**TASK PROMPT:**
The first line of the data below and every line after it, through the one with "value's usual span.", must be transcribed without change.
*** DATA TO USE ***
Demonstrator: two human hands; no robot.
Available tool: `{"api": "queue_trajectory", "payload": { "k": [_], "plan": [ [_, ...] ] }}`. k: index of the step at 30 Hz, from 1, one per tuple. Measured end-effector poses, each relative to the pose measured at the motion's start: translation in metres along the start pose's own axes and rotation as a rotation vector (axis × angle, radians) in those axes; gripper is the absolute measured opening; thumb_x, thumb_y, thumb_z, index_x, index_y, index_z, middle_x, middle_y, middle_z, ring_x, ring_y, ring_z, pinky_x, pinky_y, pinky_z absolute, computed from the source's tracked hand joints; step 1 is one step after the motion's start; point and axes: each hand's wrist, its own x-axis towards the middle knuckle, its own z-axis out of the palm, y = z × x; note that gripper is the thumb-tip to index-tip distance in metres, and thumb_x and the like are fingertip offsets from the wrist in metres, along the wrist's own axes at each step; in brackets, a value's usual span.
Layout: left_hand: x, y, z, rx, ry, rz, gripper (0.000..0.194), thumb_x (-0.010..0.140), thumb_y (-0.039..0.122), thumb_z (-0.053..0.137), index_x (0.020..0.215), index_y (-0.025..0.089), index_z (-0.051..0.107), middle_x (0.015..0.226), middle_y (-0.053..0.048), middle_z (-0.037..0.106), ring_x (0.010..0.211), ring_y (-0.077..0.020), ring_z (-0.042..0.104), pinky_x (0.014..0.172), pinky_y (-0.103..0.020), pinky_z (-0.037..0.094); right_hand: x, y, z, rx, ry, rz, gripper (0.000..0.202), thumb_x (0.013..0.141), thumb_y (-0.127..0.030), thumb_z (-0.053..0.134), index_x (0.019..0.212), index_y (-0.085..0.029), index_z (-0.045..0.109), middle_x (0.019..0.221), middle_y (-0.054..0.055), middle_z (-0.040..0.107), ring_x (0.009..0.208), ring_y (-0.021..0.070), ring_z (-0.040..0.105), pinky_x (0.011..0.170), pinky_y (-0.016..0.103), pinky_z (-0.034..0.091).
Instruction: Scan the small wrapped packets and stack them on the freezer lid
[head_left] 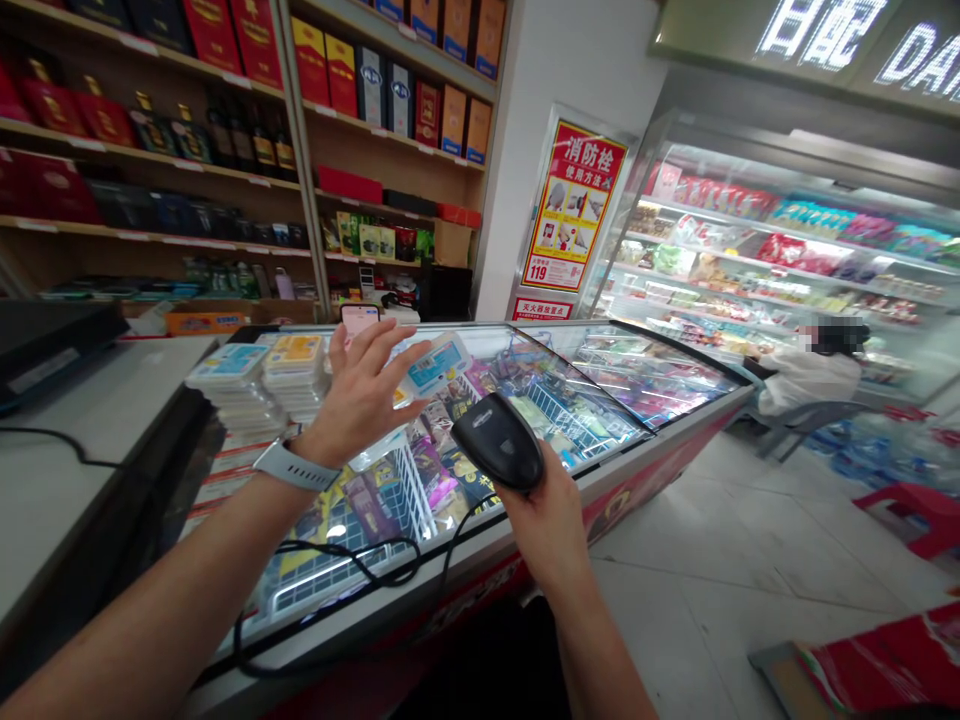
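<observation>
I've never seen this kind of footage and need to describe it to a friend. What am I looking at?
There is no machine here: these are a person's own bare hands, seen from a camera worn on the head, looking forward and down. The right hand holds a black handheld scanner. The left hand, with a grey wrist strap, has its fingers spread at a blue-labelled pack; whether it grips the pack is hard to tell. Below is a glass-topped freezer with wrapped goods inside, and stacks of flat packs stand at its left end.
</observation>
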Motion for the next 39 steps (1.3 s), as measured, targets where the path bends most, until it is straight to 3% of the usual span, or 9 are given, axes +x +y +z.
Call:
{"api": "queue_trajectory", "payload": {
  "k": [18,24,27,31,35,39],
  "plan": [
    [-0.001,-0.001,0.003,-0.004,-0.008,0.000,0.068,0.083,0.038,0.072,0.146,0.033,0.047,0.150,-0.010,0.052,0.147,-0.0337,0.037,0.125,-0.060,0.004,-0.002,0.004,0.001,-0.009,0.005,-0.002,0.020,0.077,-0.021,0.068,0.097,-0.020,0.067,0.089,0.003,0.071,0.083,0.0212,0.066,0.073,0.028,0.049],
    [0.001,0.001,0.000,0.014,0.022,-0.135,0.065,0.081,0.049,0.072,0.139,0.028,0.053,0.150,-0.012,0.051,0.144,-0.0360,0.039,0.124,-0.062,0.006,-0.003,0.010,0.002,-0.017,0.018,0.020,0.024,0.078,-0.025,0.067,0.101,-0.020,0.068,0.094,0.004,0.073,0.086,0.0228,0.067,0.076,0.030,0.050],
    [0.002,-0.012,-0.007,0.049,0.066,-0.319,0.062,0.079,0.053,0.072,0.133,0.026,0.057,0.147,-0.013,0.052,0.140,-0.0372,0.041,0.122,-0.063,0.010,-0.003,0.012,-0.001,-0.024,0.030,0.046,0.030,0.078,-0.028,0.067,0.106,-0.020,0.069,0.099,0.005,0.075,0.091,0.0246,0.068,0.080,0.033,0.051],
    [-0.001,-0.050,-0.021,0.122,0.092,-0.598,0.059,0.080,0.061,0.068,0.121,0.019,0.065,0.144,-0.018,0.053,0.136,-0.0399,0.042,0.116,-0.071,0.016,-0.005,0.016,-0.006,-0.022,0.033,0.053,0.031,0.078,-0.032,0.067,0.105,-0.020,0.069,0.095,0.005,0.075,0.088,0.0253,0.069,0.077,0.033,0.051],
    [-0.012,-0.083,-0.027,0.192,0.034,-0.774,0.064,0.078,0.067,0.066,0.115,0.014,0.068,0.140,-0.022,0.056,0.131,-0.0438,0.043,0.107,-0.079,0.019,-0.008,0.022,-0.006,-0.014,0.045,0.044,0.031,0.078,-0.032,0.066,0.107,-0.020,0.069,0.094,0.005,0.075,0.089,0.0256,0.069,0.077,0.033,0.051],
    [-0.019,-0.097,-0.027,0.162,-0.109,-0.845,0.075,0.077,0.075,0.061,0.110,0.009,0.069,0.146,-0.025,0.050,0.135,-0.0459,0.037,0.108,-0.080,0.011,-0.008,0.025,-0.006,-0.001,0.041,0.052,0.034,0.078,-0.033,0.067,0.109,-0.019,0.069,0.097,0.006,0.075,0.091,0.0266,0.070,0.077,0.033,0.052]
  ]
}}
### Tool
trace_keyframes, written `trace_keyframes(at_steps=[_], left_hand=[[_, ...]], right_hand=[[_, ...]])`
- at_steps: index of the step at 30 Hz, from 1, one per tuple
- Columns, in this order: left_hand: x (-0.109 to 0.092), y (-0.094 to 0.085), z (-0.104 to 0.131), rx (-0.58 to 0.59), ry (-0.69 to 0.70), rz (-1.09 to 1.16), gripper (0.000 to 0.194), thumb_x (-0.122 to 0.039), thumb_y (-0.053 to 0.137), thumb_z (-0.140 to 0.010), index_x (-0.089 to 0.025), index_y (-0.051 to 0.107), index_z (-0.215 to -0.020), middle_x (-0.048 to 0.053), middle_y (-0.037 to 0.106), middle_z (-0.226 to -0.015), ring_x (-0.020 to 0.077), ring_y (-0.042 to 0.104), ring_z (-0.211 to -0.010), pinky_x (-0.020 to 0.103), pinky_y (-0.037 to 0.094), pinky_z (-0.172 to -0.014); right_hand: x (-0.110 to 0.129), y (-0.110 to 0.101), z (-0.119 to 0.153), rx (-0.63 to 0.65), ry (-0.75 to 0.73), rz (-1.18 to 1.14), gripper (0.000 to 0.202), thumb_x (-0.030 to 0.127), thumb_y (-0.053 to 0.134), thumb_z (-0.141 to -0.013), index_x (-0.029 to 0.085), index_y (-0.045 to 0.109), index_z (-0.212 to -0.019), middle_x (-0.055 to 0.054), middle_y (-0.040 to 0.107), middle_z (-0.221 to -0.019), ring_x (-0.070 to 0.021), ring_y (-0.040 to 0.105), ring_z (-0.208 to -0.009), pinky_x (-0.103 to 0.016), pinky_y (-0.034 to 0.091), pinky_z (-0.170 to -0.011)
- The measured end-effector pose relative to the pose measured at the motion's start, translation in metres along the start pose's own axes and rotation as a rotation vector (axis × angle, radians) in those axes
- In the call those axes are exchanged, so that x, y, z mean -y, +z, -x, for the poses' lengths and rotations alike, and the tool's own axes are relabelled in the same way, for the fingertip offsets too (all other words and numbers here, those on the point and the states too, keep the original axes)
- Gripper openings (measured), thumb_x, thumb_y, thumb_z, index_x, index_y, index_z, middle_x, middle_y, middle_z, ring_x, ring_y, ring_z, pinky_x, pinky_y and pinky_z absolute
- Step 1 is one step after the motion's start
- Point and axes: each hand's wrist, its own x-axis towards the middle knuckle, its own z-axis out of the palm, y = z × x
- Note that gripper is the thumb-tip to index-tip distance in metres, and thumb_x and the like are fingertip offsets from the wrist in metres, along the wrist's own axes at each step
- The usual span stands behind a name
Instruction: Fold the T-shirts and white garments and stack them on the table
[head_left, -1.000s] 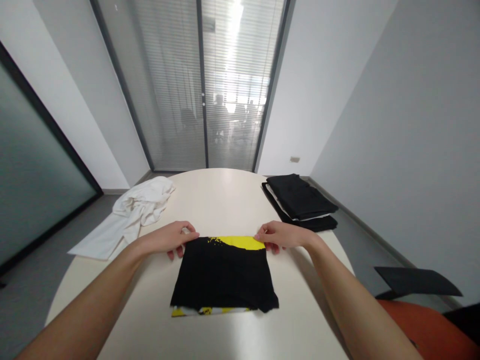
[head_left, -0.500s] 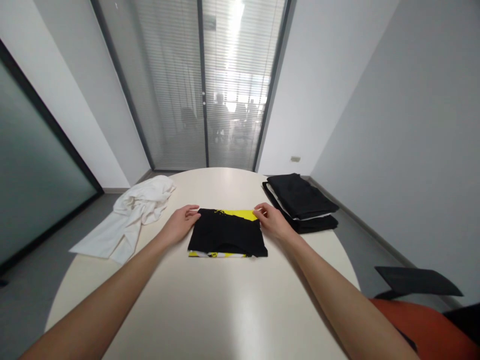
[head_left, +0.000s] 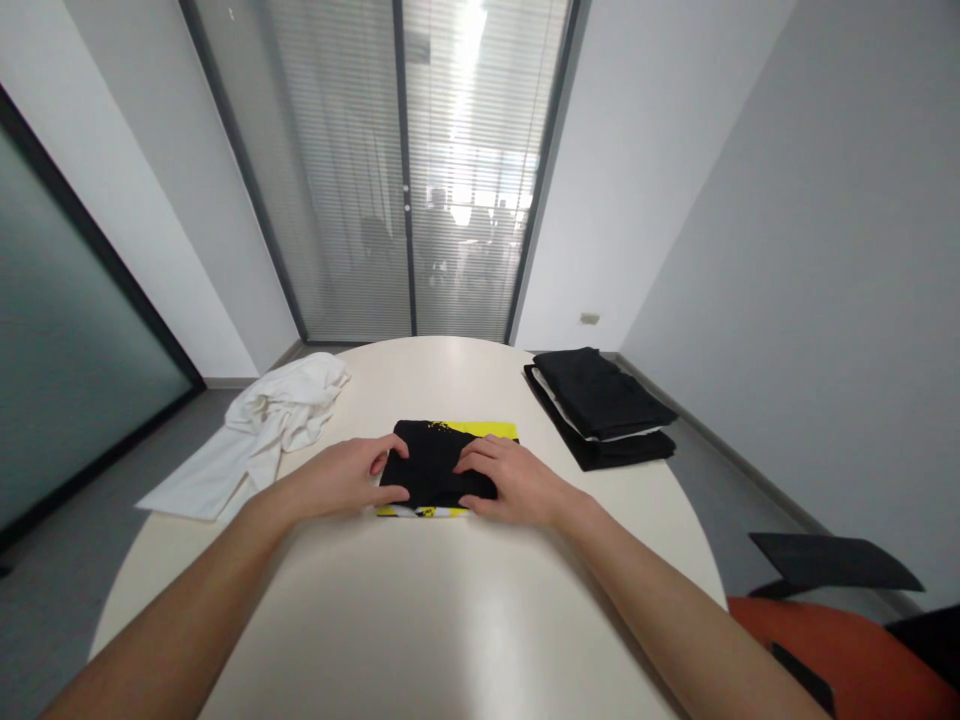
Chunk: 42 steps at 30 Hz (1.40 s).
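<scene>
Both hands [head_left: 517, 482] touch a folded garment [head_left: 429, 465] (black, partly yellow).

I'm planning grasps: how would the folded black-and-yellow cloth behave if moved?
The folded cloth would probably sag or open if lifted by one edge, since separate layers show along its near side. Lying low and flat, it seems unlikely to roll or tip.

left fingers [head_left: 387, 444]: 1 set | right fingers [head_left: 480, 448]: 1 set | folded black-and-yellow cloth [head_left: 431, 470]: 1 | white cloth heap [head_left: 289, 405], left: 1 | dark folded stack [head_left: 604, 395], far right: 1, layers unclear | worktop [head_left: 442, 375]: 1 | chair [head_left: 832, 645], near right: 1 | wall plate [head_left: 590, 319], far: 1
</scene>
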Motion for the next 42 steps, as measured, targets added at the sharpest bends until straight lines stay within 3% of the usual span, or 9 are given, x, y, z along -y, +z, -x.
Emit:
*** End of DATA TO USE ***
**TASK RESULT:**
Demonstrator: two human hands; no robot.
Available tool: `{"api": "queue_trajectory", "payload": { "k": [_], "plan": [ [_, ...] ] }}`. k: index of the step at 30 Hz, from 1, one per tuple. Measured end-effector poses, each relative to the pose measured at the motion's start: translation in metres along the start pose's own axes and rotation as a rotation vector (axis × angle, radians) in those axes; gripper is the absolute measured opening; thumb_x, thumb_y, thumb_z, index_x, index_y, index_z, middle_x, middle_y, middle_z, ring_x, ring_y, ring_z, pinky_x, pinky_y, pinky_z absolute, computed from the source's tracked hand joints; step 1 is one step after the motion's start; point and axes: each hand's wrist, its own x-axis towards the middle knuckle, its own z-axis out of the palm, y = z × x; note that gripper is the thumb-tip to index-tip distance in metres, and thumb_x and the like are fingertip offsets from the wrist in metres, along the wrist's own axes at each step; in brackets, a value's usual span.

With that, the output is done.